While sitting and talking to my next-door neighbor in his screened porch, you would have thought there was a manhunt under way; terrorists maybe. A low-flying helicopter was circling my immediate neighborhood, making tight loops apparently concentrated on my friend’s property three doors down. Finally, when the focus became obvious, I called my neighbor on a cell phone to see what was going on. Was he under attack? Suspicion? Did he need help? He just chuckled, said he was fine; I ought to come over a take a look; quite an operation.

I hung up the phone and took a short walk, helicopter circling above, finding my friend way out back. He was talking to a female neighbor and a few men I didn’t recognize, two of whom were there to remove trees and debris left behind by the June storm. I learned the identity of the third man when he turned to walk toward the swamp and woods line, where the helicopter was hovering, men scurrying about on a mission. The stacked writing across the back of his Navy blue T-shirt said it all: Massachusetts State Police. (Ooops, wish I hadn’t made some wisecrack about our tax dollars being put to good use. Oh, well, I guess I’m famous for gaffes like that, though rarer in recent years.).

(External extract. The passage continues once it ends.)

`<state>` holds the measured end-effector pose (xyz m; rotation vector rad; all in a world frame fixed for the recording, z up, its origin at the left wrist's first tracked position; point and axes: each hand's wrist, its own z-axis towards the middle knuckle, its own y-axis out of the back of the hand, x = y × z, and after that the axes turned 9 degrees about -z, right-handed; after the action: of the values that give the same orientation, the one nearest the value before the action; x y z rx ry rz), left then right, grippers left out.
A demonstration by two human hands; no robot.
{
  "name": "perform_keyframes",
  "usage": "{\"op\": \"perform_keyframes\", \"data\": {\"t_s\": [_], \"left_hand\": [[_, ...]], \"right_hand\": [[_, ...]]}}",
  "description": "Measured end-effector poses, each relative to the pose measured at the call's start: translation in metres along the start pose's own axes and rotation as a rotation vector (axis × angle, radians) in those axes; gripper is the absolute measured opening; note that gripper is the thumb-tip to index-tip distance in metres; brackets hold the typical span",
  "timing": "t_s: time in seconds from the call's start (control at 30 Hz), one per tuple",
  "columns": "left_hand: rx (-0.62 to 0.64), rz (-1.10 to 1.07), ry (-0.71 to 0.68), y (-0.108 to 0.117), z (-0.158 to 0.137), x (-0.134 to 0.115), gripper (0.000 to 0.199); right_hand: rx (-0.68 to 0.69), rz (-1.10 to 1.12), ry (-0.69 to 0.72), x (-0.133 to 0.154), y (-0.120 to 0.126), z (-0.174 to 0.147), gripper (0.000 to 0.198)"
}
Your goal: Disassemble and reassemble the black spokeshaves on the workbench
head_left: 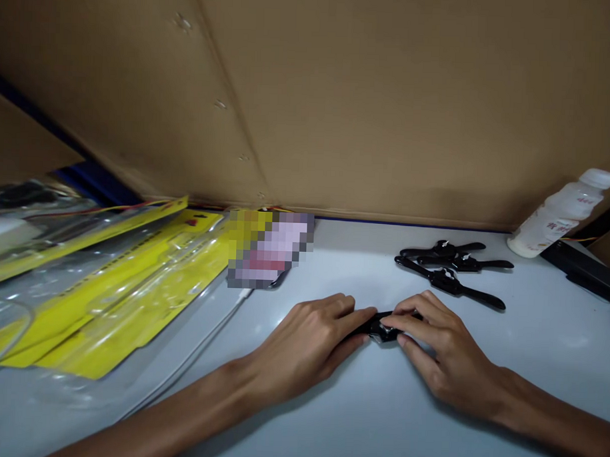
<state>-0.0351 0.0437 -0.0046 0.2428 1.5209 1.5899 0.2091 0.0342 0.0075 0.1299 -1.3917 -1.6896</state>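
The left hand (314, 339) grips one end of a black tool (381, 330), its fingers over the handle; the right hand (443, 347) pinches the middle and other end. The tool lies low over the worktop (358, 417), between the two hands; whether it touches is unclear. Three similar tools (446, 282) lie beyond the right hand, near a bottle (560, 217). Yellow packs (147, 299) lie at left.

A brown cardboard wall (389, 98) backs the pale tabletop (378, 418).
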Motion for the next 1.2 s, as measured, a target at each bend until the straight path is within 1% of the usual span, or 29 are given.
{"op": "perform_keyframes", "data": {"t_s": [0.13,0.23,0.33,0.43,0.5,0.63,0.7,0.8,0.87,0.97,1.03,1.1,1.2], "left_hand": [[-0.014,-0.003,-0.02,0.001,-0.0003,-0.0008,0.027],[-0.026,0.01,-0.035,0.0009,-0.0006,-0.0007,0.029],[-0.024,0.018,-0.024,0.0004,-0.0007,-0.0003,0.03],[-0.02,0.02,-0.025,0.0002,-0.0008,-0.0001,0.03],[-0.028,0.025,-0.035,0.0004,-0.0007,-0.0004,0.03],[-0.042,0.014,-0.043,0.0011,0.0001,-0.0021,0.031],[-0.043,0.004,-0.039,0.0012,0.0004,-0.0027,0.031],[-0.033,-0.002,-0.023,0.0006,0.0003,-0.0021,0.032],[-0.032,-0.002,-0.024,0.0003,0.0,-0.0012,0.032],[-0.035,-0.003,-0.024,0.0004,-0.0003,-0.0007,0.031],[-0.03,-0.003,-0.014,0.0009,-0.0002,-0.0011,0.031],[-0.023,0.003,-0.011,0.0013,0.0,-0.0015,0.031],[-0.017,0.014,-0.019,0.0013,-0.0001,-0.0016,0.031]], "right_hand": [[-0.017,0.038,0.001,-0.0023,0.0022,0.0014,0.031],[-0.046,0.023,-0.001,-0.0053,0.0015,0.001,0.026],[-0.012,-0.025,-0.008,-0.0061,0.0001,-0.0006,0.024],[0.049,-0.051,0.022,-0.0056,-0.0001,-0.0019,0.037],[0.056,-0.028,0.041,-0.0058,0.0006,-0.0019,0.042],[-0.007,0.009,0.0,-0.0069,0.0011,-0.0008,0.028],[-0.002,-0.015,-0.018,-0.0066,0.0005,-0.0009,0.026],[0.054,-0.031,0.007,-0.0052,-0.0004,-0.0019,0.037],[0.061,-0.014,0.034,-0.0047,-0.0006,-0.0028,0.041],[0.025,0.007,-0.005,-0.0052,-0.0011,-0.0035,0.03],[0.023,-0.003,-0.044,-0.0055,-0.0014,-0.0036,0.027],[0.051,-0.025,-0.035,-0.0052,-0.0014,-0.0036,0.034],[0.081,-0.025,0.018,-0.0043,-0.0003,-0.0033,0.046]]}}
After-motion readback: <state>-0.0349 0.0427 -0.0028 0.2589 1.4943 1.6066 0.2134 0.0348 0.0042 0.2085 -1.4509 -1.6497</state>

Anyway, within seconds of the cop’s departure, a member of his party exited the cattails 100 or more yards north of us carrying a marijuana plant as tall as him. He was traveling east toward an unseen vehicle. The plant was reportedly one of many pinpointed by an infrared heat-seeking device aimed at the ground by cops from the airborne helicopter.

As we observed the sting and chatted, the leader of the tree crew approached to join the conversation, which quickly changed to bears. My friend wanted the tree man to tell me his tale. We were standing within spitting distance of the lair from which it had fled, and my friend thought it high time for me to hear the story.

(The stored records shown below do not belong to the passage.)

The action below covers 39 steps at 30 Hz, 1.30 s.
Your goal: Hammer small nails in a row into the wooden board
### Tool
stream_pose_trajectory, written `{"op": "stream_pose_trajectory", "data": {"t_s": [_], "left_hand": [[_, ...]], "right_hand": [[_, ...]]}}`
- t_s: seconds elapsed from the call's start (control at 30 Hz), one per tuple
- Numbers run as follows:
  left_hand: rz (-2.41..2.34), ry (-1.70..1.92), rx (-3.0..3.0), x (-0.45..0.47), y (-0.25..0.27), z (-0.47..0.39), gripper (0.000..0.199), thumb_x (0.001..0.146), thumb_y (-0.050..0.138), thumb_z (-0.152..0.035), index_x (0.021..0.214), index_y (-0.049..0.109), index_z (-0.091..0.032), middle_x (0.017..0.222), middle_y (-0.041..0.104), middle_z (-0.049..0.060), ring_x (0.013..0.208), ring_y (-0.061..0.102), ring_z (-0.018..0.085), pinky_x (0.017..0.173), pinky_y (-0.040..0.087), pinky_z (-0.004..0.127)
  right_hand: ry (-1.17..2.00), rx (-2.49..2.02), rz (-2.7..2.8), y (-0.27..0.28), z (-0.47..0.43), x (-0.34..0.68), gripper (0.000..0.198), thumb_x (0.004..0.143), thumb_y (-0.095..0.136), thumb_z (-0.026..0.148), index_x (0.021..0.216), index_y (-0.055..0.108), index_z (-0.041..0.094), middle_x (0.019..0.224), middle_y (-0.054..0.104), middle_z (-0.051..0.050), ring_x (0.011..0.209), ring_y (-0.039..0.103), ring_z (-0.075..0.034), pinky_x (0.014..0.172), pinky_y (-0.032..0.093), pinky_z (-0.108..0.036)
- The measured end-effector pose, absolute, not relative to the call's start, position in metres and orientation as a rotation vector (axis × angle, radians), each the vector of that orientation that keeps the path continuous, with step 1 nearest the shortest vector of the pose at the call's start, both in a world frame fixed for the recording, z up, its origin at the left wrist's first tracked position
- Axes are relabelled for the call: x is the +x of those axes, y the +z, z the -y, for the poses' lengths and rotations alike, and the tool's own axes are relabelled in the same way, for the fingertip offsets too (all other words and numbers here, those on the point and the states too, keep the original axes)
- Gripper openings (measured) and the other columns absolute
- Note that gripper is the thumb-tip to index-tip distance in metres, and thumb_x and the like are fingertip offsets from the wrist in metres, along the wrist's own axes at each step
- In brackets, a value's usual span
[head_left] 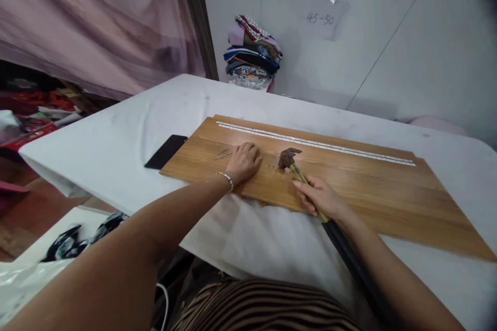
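A wooden board [373, 191] lies across the table. My left hand [245, 159] rests palm down on it, fingers on the surface with gaps between them. Beside that hand, to its left, lie several loose nails [222, 155]. My right hand [316, 192] is closed around the yellowish upper part of a claw hammer's handle; the black lower grip runs back under the forearm. The rusty hammer head [286, 158] is at or just above the board, right of my left hand. Small dark marks [271, 166], perhaps nail heads, show between the left hand and the hammer head.
Two pale measuring strips [310, 141] run along the board's far side. A black flat object [166, 151] lies at the board's left end. The white-covered table [112, 134] extends left. Folded clothes [254, 57] are stacked against the wall behind. A pink curtain [101, 15] hangs at left.
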<state>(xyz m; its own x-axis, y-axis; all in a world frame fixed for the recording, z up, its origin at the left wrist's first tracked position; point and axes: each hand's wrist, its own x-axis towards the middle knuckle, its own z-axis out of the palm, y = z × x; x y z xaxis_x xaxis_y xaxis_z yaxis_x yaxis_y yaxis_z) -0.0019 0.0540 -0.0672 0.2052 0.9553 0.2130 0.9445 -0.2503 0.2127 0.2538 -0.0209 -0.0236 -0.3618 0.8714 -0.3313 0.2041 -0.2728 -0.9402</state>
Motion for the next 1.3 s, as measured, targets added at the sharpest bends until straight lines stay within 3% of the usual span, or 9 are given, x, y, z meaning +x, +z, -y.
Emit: {"op": "stream_pose_trajectory", "data": {"t_s": [1.3], "left_hand": [[-1.904,0.461,2.391,-0.0014,-0.0634,-0.0524,0.025,0.101,0.051,-0.034,0.115,0.068,-0.024,0.136,0.065,0.011,0.132,0.054,0.03,0.113,0.04,0.047]], "right_hand": [[1.699,-1.347,1.484,-0.0245,0.0202,0.2545,0.046,0.079,0.07,0.063,0.073,0.043,0.026,0.049,0.046,0.01,0.032,0.038,-0.006,0.032,0.029,-0.02]]}}
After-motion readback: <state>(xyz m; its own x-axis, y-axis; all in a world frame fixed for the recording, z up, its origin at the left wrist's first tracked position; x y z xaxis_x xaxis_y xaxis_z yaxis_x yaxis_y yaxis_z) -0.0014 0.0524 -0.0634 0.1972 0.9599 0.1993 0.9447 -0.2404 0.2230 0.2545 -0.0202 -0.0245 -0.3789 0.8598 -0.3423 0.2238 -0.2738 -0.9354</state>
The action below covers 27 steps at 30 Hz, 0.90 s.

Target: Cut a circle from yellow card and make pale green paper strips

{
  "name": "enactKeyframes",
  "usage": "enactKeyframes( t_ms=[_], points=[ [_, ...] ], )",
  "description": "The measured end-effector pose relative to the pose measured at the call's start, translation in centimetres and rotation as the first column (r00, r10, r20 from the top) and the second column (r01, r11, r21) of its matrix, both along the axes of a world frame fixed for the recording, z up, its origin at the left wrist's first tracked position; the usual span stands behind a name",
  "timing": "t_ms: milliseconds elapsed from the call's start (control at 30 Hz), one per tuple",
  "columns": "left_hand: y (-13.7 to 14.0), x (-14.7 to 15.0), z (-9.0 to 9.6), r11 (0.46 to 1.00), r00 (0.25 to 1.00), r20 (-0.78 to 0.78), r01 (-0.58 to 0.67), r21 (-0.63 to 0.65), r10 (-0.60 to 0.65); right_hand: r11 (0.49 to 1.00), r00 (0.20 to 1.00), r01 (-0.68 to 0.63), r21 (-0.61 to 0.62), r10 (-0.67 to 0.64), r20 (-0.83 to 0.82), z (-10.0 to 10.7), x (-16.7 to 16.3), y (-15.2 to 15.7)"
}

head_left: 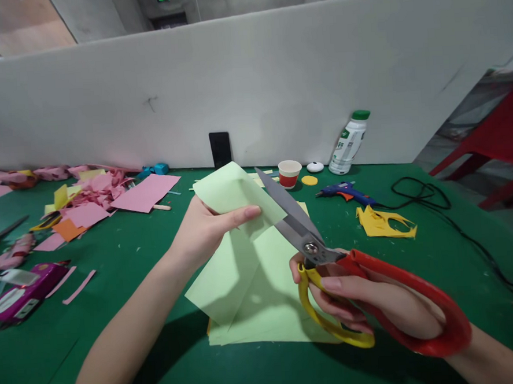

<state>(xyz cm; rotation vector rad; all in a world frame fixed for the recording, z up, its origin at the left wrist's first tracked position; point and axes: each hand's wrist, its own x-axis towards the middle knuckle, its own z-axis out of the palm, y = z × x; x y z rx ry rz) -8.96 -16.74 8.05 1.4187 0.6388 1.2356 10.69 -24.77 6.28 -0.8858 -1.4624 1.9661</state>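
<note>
My left hand (208, 224) pinches a piece of light green paper (228, 188), thumb on the near face and fingers hidden behind it. My right hand (353, 293) grips a pair of scissors (310, 248) with one red and one yellow handle. Their grey blades point up and left, at the right edge of the held paper; whether the paper lies between the blades I cannot tell. Below both hands, several sheets of light green paper (272, 307) lie stacked on the green table (180, 359).
Pink paper scraps (108, 189) and a purple tool (25, 293) lie at left. Along the white partition (250, 82) are a phone (220, 149), a paper cup (289, 174) and a leaning bottle (349, 144). A blue glue gun (347, 193), its black cable and yellow paper (384, 225) lie right.
</note>
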Motion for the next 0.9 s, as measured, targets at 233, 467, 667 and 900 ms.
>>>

Perhaps 20 feet to our right stood the massive, eight-foot-high stump of what had been a triple weeping willow blown down during the storm, leaving behind a mess that had to be professionally cleared. Three massive leaders had fallen onto the yard, the bottom ends laying in a thick clump of brush surrounding the stump, pointing straight as a preacher to the heavens. On the hot early-August afternoon of the bear siting, the laborers had already cleared most of the mess from the lawn, stacking logs for someone who had promised to take them, piling the smaller branches over to the side. That done, the foreman decided to tackle the three thick, heavy logs resting in the tangled stump clump, but first he had to develop a safe strategy.

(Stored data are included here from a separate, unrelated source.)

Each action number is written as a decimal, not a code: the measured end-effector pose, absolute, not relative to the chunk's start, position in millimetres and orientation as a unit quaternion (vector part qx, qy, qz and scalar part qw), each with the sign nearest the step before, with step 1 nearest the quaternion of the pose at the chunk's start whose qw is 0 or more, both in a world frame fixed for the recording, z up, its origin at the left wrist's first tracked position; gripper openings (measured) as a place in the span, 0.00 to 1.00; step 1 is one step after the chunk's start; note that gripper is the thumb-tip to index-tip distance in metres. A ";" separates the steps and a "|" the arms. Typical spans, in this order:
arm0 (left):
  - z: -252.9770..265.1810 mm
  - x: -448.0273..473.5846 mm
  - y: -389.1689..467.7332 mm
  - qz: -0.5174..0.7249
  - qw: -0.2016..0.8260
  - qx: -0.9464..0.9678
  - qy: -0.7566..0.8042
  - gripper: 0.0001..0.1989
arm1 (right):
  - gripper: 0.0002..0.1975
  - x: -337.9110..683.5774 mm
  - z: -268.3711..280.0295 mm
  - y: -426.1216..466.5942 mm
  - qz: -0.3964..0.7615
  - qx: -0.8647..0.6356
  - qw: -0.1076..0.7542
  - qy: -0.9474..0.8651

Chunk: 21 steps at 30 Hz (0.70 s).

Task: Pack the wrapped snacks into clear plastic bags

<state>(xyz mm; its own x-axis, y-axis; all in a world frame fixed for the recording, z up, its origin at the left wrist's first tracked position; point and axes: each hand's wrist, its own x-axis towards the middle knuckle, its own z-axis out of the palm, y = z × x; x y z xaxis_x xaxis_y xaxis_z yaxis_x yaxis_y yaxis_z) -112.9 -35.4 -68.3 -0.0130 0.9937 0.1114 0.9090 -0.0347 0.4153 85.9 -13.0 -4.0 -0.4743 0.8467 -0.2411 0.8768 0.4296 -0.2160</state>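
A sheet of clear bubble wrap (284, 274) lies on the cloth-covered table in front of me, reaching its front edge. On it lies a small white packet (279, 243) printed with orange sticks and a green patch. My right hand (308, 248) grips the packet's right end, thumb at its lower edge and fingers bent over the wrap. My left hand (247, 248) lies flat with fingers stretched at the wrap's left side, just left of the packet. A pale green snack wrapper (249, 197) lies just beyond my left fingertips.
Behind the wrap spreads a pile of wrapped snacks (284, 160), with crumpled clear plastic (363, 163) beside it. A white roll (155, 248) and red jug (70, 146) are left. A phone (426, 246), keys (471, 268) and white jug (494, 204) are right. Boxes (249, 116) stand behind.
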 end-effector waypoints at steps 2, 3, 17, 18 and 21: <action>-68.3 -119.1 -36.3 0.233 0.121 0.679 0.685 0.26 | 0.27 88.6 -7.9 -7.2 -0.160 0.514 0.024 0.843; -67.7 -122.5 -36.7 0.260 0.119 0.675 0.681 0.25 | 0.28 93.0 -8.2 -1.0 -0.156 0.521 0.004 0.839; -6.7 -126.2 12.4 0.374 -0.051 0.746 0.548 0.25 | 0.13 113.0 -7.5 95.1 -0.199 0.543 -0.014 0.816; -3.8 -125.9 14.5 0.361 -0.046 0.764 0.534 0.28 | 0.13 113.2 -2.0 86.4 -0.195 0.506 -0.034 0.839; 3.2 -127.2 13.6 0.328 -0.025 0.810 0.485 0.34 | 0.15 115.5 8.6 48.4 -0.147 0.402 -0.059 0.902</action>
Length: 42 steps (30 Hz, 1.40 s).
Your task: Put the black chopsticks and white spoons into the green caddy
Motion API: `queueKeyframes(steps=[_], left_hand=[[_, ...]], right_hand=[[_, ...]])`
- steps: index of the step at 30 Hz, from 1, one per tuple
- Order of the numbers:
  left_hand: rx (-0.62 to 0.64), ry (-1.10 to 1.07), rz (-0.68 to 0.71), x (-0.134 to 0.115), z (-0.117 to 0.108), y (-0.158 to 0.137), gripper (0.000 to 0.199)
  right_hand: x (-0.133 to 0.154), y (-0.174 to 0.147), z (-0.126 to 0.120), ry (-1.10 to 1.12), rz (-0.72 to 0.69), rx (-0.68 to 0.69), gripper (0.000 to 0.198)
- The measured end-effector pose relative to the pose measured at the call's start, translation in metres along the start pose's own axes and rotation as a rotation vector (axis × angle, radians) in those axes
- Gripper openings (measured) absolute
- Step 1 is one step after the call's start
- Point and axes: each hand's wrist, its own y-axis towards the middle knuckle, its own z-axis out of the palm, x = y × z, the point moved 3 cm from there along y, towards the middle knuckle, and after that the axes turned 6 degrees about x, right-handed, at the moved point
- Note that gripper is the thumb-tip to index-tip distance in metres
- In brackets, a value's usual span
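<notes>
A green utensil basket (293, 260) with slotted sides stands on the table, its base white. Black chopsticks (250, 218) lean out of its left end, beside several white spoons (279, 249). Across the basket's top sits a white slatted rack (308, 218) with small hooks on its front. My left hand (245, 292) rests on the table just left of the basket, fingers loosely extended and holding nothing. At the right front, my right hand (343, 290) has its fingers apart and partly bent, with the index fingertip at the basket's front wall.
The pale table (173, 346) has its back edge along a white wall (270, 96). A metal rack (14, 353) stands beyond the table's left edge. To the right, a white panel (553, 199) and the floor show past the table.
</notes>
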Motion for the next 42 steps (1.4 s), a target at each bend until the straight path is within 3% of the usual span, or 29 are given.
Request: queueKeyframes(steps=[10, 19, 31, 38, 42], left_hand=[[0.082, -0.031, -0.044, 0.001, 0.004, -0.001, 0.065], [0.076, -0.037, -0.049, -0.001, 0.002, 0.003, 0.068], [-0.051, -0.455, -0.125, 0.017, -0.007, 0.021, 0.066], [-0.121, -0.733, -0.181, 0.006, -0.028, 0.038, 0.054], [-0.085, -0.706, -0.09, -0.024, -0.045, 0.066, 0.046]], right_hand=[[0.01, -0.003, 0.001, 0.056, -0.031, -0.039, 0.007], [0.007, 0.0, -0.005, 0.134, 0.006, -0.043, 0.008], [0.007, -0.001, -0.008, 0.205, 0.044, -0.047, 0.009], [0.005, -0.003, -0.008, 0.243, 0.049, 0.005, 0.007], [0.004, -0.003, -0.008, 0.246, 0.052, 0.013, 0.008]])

After assessing the task at hand and deciding on his first step, he squeezed into the small oval jungle — chainsaw in hand, tall stump towering over him — and looked for enough elbow room to start the saw. That’s when he spotted something big, black, motionless and close that didn’t alarm him at first, assuming it was a stump or log or chunk of upturned turf. But when he fired-up the saw, the motionless black object sprang to its feet and bolted across the field to the woods. It was a big, black, burly bear, probably a solitary male that had lain in its lair under the fallen willows through a morning of commotion, close encounters with human beings and chainsaws, and never budged. The animal must have been feeding on the two nearby apple trees full of fragrant, succulent fruit, and it wasn’t about to leave unless absolutely necessary.

Later, the tree man, a hunter who has killed bears, went out to the apple trees along the swamp’s edge for closer inspection. Curious, he discovered another bruins’ den hollowed out beneath the fruit tree that was partially uprooted and laying semi-horizontal. Further investigation revealed plenty of bear sign: scat, claw marks and broken branches on both trees. Favorable feasting for the big bruin.

The opportunistic beast has probably been back to those apples many times over the past three weeks, will likely continue returning until all the fruit is devoured, picking its spots, people or no people.

Whether bi- or quadruped, they find a way.